• [What you are asked to do] Line count for "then": tally the lines of the records below that contain it, and give only that number.

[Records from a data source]
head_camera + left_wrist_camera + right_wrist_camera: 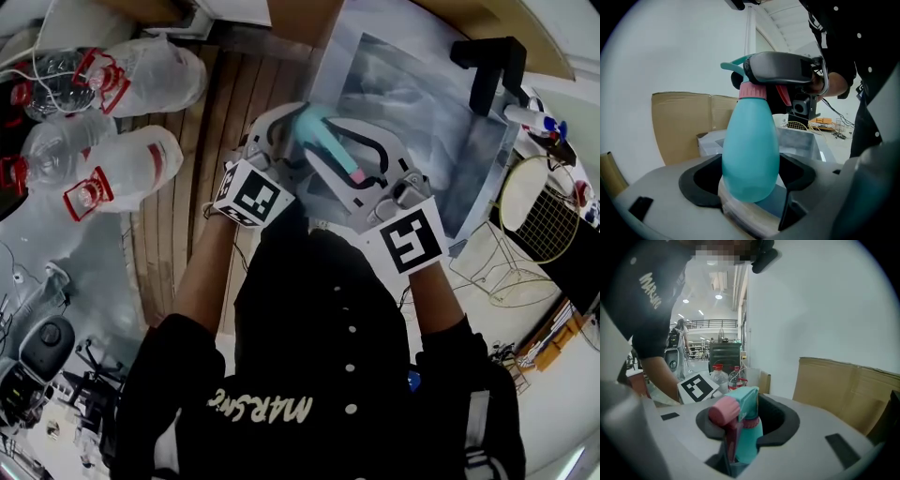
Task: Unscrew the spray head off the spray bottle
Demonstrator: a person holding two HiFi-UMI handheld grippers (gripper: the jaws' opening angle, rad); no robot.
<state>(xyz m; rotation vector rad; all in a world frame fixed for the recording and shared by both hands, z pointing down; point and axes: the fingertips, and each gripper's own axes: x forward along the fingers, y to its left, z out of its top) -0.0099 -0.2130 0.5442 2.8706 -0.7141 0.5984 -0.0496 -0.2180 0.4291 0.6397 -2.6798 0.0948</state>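
Note:
A teal spray bottle (312, 129) with a pink collar (752, 90) is held in the air between my two grippers. My left gripper (749, 174) has its jaws wide around the round body (750, 150), and the black pads touch both sides. My right gripper (743, 420) is closed on the spray head (746, 401); the pink nozzle (723, 411) pokes out towards the camera. In the head view the left gripper (279, 131) is at the left and the right gripper (352, 164) comes in from the right. In the left gripper view the right gripper (783, 70) caps the bottle's top.
Several clear plastic bottles with red caps (98, 173) lie at the left on a wooden slat table (220, 112). A grey metal tub (422, 103) sits behind the grippers. A wire basket (539, 220) is at the right. A cardboard box (679, 122) stands behind.

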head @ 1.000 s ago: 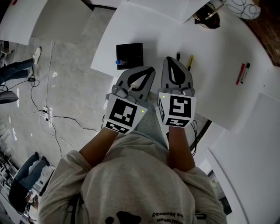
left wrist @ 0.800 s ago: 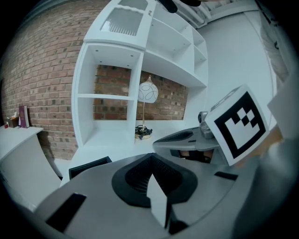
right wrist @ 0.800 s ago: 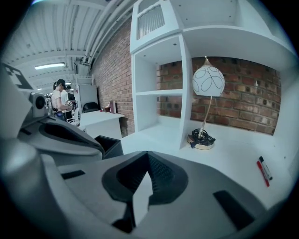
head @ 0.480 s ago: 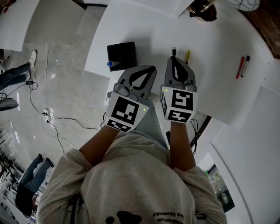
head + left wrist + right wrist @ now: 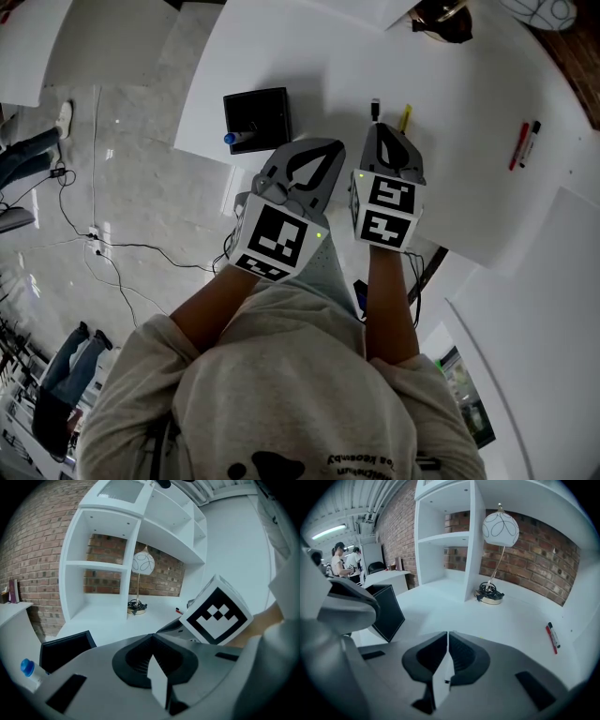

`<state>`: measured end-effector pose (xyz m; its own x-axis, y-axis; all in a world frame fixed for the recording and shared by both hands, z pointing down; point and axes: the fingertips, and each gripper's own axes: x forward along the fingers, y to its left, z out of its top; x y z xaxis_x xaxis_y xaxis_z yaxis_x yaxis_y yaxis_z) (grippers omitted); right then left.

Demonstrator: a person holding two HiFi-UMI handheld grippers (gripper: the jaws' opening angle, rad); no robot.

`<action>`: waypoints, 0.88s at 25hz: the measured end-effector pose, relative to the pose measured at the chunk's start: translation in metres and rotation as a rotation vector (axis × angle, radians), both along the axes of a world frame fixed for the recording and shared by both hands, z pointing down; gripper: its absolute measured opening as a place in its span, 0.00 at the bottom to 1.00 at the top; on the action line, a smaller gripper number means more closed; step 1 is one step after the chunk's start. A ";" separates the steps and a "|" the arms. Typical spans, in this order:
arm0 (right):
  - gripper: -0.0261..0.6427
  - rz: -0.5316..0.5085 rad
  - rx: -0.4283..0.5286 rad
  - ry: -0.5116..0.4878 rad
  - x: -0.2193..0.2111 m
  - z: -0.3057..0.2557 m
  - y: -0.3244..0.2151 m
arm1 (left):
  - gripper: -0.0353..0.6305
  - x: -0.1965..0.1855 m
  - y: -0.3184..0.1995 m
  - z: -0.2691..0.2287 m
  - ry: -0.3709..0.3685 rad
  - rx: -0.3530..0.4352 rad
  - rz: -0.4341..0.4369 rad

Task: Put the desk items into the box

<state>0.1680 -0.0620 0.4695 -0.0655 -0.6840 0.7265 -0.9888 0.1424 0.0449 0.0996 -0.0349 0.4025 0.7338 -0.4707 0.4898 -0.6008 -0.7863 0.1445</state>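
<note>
My left hand-held gripper and right hand-held gripper are both closed and empty. The right one hides the near end of the yellow pen.

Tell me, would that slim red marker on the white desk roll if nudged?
Probably: the slim red marker looks round and lies flat on the smooth white desk, so a sideways push could roll it. It seems stiff and light, likely easy to lift. The black-capped marker alongside might block it.
</note>
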 end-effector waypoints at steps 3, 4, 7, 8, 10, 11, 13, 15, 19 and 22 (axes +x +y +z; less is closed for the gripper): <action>0.07 -0.009 -0.048 -0.013 0.000 0.011 -0.001 | 0.06 0.003 0.000 0.003 -0.001 -0.009 0.005; 0.07 -0.011 -0.061 -0.016 0.000 0.014 -0.001 | 0.06 0.003 0.001 0.004 0.000 -0.014 0.005; 0.07 -0.018 -0.094 -0.021 0.000 0.020 -0.003 | 0.06 0.004 0.002 0.007 0.000 -0.024 0.007; 0.07 -0.022 -0.107 -0.024 0.001 0.023 -0.003 | 0.06 0.005 0.002 0.008 -0.001 -0.027 0.008; 0.16 -0.035 -0.141 -0.037 0.000 0.031 -0.003 | 0.06 0.006 0.003 0.011 -0.001 -0.034 0.010; 0.20 -0.041 -0.160 -0.042 0.000 0.035 -0.002 | 0.06 0.007 0.003 0.012 -0.001 -0.037 0.010; 0.21 -0.045 -0.194 -0.042 0.001 0.042 -0.002 | 0.06 0.008 0.003 0.013 0.000 -0.042 0.011; 0.22 -0.039 -0.221 -0.039 0.003 0.047 -0.003 | 0.06 0.009 0.003 0.014 0.001 -0.047 0.011; 0.22 -0.031 -0.258 -0.037 0.006 0.053 -0.005 | 0.06 0.011 0.004 0.017 0.001 -0.057 0.012; 0.22 -0.033 -0.276 -0.033 0.007 0.057 -0.008 | 0.06 0.013 0.003 0.018 0.004 -0.067 0.007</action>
<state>0.1755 -0.0699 0.5261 -0.1112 -0.4578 0.8821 -0.9837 0.1770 -0.0321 0.1125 -0.0318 0.4210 0.7390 -0.4314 0.5175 -0.5945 -0.7790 0.1996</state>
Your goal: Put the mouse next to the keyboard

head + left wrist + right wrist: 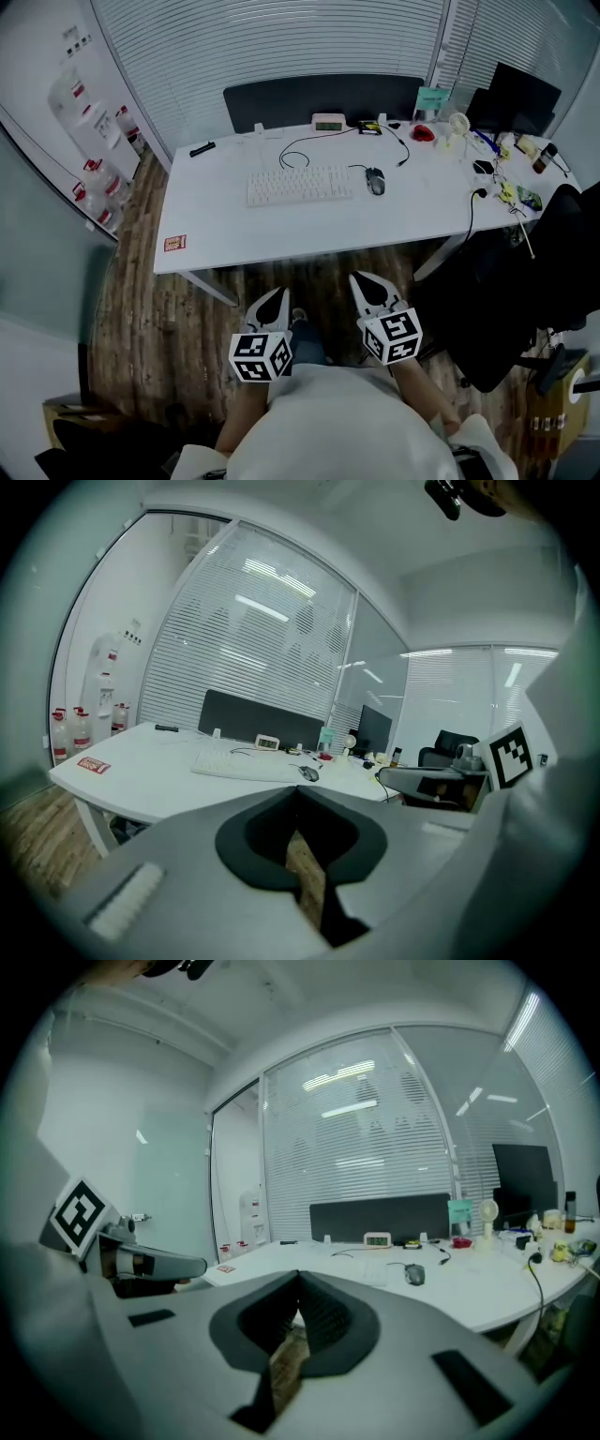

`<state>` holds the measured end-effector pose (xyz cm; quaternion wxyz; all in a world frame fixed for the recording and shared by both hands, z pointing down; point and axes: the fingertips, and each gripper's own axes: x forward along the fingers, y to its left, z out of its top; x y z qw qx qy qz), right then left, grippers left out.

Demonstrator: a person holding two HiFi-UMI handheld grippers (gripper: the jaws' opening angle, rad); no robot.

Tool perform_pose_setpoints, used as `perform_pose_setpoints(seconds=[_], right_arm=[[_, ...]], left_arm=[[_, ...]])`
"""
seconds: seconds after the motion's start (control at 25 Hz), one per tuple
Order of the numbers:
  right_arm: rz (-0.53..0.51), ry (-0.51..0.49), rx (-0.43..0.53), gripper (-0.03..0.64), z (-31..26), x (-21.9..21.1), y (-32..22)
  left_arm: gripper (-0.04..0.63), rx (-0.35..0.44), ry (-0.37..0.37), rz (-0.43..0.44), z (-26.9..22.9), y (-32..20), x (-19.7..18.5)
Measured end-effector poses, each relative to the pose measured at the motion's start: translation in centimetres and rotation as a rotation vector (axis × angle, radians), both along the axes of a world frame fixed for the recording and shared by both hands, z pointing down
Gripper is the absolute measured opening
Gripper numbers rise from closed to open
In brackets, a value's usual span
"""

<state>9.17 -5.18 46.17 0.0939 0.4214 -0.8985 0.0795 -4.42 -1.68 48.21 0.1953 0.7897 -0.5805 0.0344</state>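
Two grippers, both empty, jaws closed tip to tip with nothing between them. The left gripper (275, 298) and right gripper (364, 283) are held low and close to the person's body, over the wood floor. Both are well short of the near edge of the white desk (216, 234).

The mouse (376, 180) sits on the desk just right of the right end of the white keyboard (300, 185). It is close beside the keyboard but apart from it, so it looks as good as placed already.

Handling, as a judgement:
- The mouse is small, dark, light and rigid, so it won't deform.
- Its shell is smooth and rounded, so the pads could slip off the top.
- Best hold is across the two long sides, low near the desk; the jaws would have to open first.
- A thin cable seems to run off its far end, though it is too small to be sure. It could drag or tug if the mouse is lifted, so a short slide is safer than a carry.

The right gripper is the nearer one.
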Motion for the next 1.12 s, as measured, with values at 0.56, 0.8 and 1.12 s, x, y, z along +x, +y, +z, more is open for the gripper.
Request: perform_pose_setpoints(seconds=[0.56, 0.8, 1.12], right_arm=[[0.003, -0.036, 0.02, 0.002, -0.7, -0.2, -0.4], [0.007, -0.048, 0.017, 0.002, -0.9, -0.4, -0.8], [0.014, -0.055, 0.015, 0.002, -0.6, -0.8, -1.4]], left_arm=[[0.011, 0.002, -0.014, 0.023, -0.3, -0.3, 0.7], [0.011, -0.007, -0.005, 0.023, -0.2, -0.6, 0.5], [0.011, -0.002, -0.006, 0.015, -0.1, -0.7, -0.4]])
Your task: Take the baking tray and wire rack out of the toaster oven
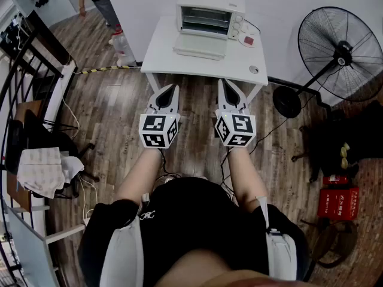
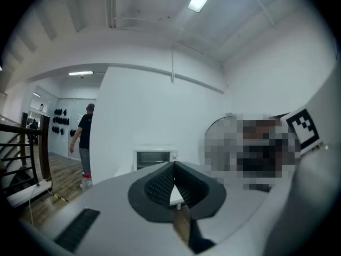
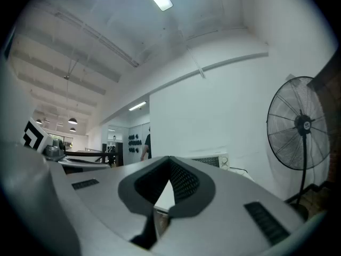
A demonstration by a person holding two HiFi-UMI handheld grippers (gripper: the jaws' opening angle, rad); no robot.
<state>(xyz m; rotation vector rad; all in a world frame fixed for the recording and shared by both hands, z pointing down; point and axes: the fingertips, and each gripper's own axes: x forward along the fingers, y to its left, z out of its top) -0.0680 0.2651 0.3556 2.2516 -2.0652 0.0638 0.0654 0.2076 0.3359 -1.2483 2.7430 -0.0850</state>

• [Your solution] 2